= Task statement =
Output the whole listing below exactly, omitting the images.

= Data segment =
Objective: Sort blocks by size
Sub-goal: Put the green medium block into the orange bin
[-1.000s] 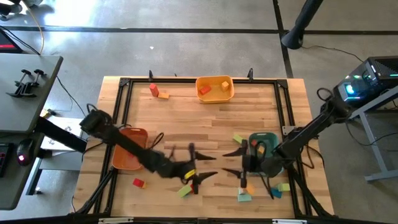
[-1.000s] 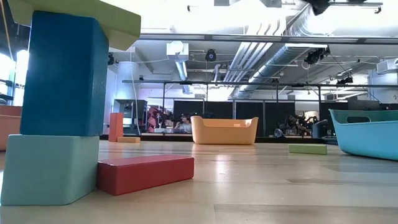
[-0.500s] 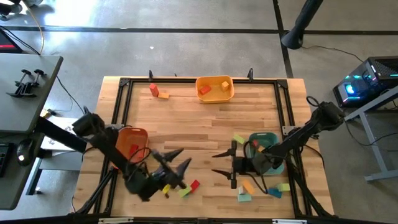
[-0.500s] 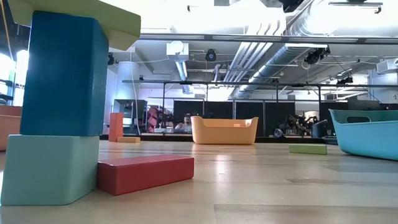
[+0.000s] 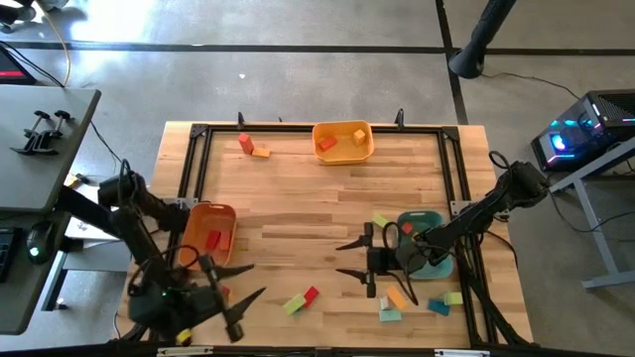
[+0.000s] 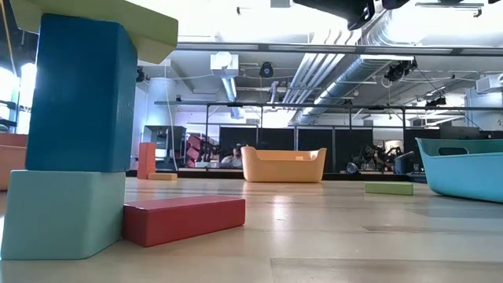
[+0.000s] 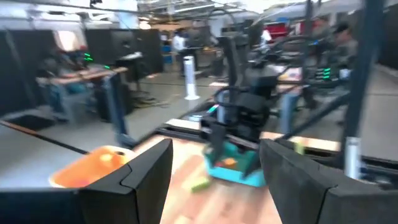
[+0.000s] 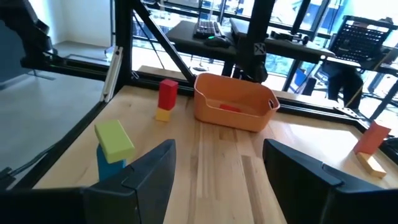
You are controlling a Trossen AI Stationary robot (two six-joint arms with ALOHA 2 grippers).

= Solved problem =
Objective: Sort blocks by size
Sub-goal: Put the green medium block into the orange bin
[-1.000s] 
[-1.000s] 
[-0.500s] 
[-0.500s] 
[+0.000s] 
[+0.000s] 
[+0.000s] 
[+0.000s] 
You are controlling a Trossen AI Stationary robot (two six-joint arms with ALOHA 2 grippers).

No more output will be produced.